• _Aim of the task_: Copy out all the entries shown below, exactly as they appear.

Start of Data excerpts

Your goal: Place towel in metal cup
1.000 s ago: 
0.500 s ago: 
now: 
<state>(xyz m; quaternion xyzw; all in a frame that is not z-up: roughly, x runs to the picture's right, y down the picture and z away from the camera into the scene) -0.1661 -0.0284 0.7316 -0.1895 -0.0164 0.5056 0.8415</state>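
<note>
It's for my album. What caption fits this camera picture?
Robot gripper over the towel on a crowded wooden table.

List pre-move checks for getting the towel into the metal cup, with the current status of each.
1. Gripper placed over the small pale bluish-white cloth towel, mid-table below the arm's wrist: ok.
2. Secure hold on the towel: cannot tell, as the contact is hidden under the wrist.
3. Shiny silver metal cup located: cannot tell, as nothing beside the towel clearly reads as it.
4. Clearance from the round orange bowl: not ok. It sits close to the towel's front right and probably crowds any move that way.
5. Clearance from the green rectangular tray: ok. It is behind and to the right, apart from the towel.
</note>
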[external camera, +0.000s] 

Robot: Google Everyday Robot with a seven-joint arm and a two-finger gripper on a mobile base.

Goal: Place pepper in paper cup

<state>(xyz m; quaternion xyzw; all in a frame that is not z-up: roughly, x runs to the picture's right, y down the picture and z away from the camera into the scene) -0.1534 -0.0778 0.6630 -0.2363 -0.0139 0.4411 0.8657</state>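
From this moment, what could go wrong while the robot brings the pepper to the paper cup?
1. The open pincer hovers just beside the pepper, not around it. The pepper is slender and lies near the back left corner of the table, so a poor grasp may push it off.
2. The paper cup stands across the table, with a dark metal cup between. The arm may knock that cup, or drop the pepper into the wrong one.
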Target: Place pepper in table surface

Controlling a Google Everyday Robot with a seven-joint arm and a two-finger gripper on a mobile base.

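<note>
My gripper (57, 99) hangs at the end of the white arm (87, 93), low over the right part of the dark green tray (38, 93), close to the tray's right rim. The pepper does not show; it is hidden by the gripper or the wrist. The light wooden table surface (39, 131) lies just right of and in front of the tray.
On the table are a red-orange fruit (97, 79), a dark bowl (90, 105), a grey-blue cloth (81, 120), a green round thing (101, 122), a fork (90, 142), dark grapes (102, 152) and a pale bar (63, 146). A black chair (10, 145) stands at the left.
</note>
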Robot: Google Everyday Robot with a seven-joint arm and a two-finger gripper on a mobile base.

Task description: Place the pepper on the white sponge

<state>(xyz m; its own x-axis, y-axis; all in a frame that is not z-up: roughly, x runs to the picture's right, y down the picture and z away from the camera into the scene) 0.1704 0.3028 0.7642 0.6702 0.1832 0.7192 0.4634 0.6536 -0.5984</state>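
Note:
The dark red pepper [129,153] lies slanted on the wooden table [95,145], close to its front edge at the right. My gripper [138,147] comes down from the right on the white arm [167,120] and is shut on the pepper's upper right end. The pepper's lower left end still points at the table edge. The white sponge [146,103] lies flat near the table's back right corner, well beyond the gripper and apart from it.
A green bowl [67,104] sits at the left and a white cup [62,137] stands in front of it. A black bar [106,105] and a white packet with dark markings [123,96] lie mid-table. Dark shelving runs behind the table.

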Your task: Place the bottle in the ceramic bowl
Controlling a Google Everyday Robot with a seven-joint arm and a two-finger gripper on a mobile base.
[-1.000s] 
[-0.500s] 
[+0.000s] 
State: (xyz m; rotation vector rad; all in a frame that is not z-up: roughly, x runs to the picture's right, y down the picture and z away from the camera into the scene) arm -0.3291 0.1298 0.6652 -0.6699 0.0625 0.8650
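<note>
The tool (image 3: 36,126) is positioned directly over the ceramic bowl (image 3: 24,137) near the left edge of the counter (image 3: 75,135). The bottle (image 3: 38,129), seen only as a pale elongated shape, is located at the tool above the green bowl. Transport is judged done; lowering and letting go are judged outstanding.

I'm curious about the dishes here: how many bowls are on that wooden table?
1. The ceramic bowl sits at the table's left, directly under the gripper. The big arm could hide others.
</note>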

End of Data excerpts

• _Your response_:
Your goal: Place towel in metal cup
1.000 s ago: 
0.500 s ago: 
now: 
<state>(xyz m; quaternion xyzw; all in a frame that is not z-up: roughly, x runs to the picture's right, y down the picture and z away from the camera into the scene) -0.1661 -0.0284 0.7316 -0.1895 -0.0164 0.5056 0.8415</state>
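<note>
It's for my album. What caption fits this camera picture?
Robot gripper over the towel on a crowded wooden table.

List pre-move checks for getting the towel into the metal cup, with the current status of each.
1. Gripper placed over the small pale bluish-white cloth towel, mid-table below the arm's wrist: ok.
2. Secure hold on the towel: cannot tell, as the contact is hidden under the wrist.
3. Shiny silver metal cup located: cannot tell, as nothing beside the towel clearly reads as it.
4. Clearance from the round orange bowl: not ok. It sits close to the towel's front right and probably crowds any move that way.
5. Clearance from the green rectangular tray: ok. It is behind and to the right, apart from the towel.
</note>
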[external camera, +0.000s] 

Robot: Google Everyday Robot with a seven-joint arm and a two-finger gripper on a mobile base.

Goal: Place pepper in paper cup

<state>(xyz m; quaternion xyzw; all in a frame that is not z-up: roughly, x runs to the picture's right, y down the picture and z away from the camera into the scene) -0.1534 -0.0778 0.6630 -0.2363 -0.0139 0.4411 0.8657</state>
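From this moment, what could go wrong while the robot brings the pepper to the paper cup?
1. The open pincer hovers just beside the pepper, not around it. The pepper is slender and lies near the back left corner of the table, so a poor grasp may push it off.
2. The paper cup stands across the table, with a dark metal cup between. The arm may knock that cup, or drop the pepper into the wrong one.
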Target: Place pepper in table surface

Controlling a Google Everyday Robot with a seven-joint arm and a two-finger gripper on a mobile base.

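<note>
My gripper (57, 99) hangs at the end of the white arm (87, 93), low over the right part of the dark green tray (38, 93), close to the tray's right rim. The pepper does not show; it is hidden by the gripper or the wrist. The light wooden table surface (39, 131) lies just right of and in front of the tray.
On the table are a red-orange fruit (97, 79), a dark bowl (90, 105), a grey-blue cloth (81, 120), a green round thing (101, 122), a fork (90, 142), dark grapes (102, 152) and a pale bar (63, 146). A black chair (10, 145) stands at the left.
</note>
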Robot: Google Everyday Robot with a seven-joint arm and a two-finger gripper on a mobile base.

Task description: Place the pepper on the white sponge

<state>(xyz m; its own x-axis, y-axis; all in a frame that is not z-up: roughly, x runs to the picture's right, y down the picture and z away from the camera into the scene) 0.1704 0.3028 0.7642 0.6702 0.1832 0.7192 0.4634 0.6536 -0.5984</state>
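Note:
The dark red pepper [129,153] lies slanted on the wooden table [95,145], close to its front edge at the right. My gripper [138,147] comes down from the right on the white arm [167,120] and is shut on the pepper's upper right end. The pepper's lower left end still points at the table edge. The white sponge [146,103] lies flat near the table's back right corner, well beyond the gripper and apart from it.
A green bowl [67,104] sits at the left and a white cup [62,137] stands in front of it. A black bar [106,105] and a white packet with dark markings [123,96] lie mid-table. Dark shelving runs behind the table.
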
Your task: Place the bottle in the ceramic bowl
Controlling a Google Everyday Robot with a seven-joint arm and a two-finger gripper on a mobile base.
[-1.000s] 
[-0.500s] 
[+0.000s] 
State: (xyz m; rotation vector rad; all in a frame that is not z-up: roughly, x runs to the picture's right, y down the picture and z away from the camera into the scene) arm -0.3291 0.1298 0.6652 -0.6699 0.0625 0.8650
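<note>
The tool (image 3: 36,126) is positioned directly over the ceramic bowl (image 3: 24,137) near the left edge of the counter (image 3: 75,135). The bottle (image 3: 38,129), seen only as a pale elongated shape, is located at the tool above the green bowl. Transport is judged done; lowering and letting go are judged outstanding.

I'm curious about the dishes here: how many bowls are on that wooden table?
1. The ceramic bowl sits at the table's left, directly under the gripper. The big arm could hide others.
</note>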

That was the complete answer.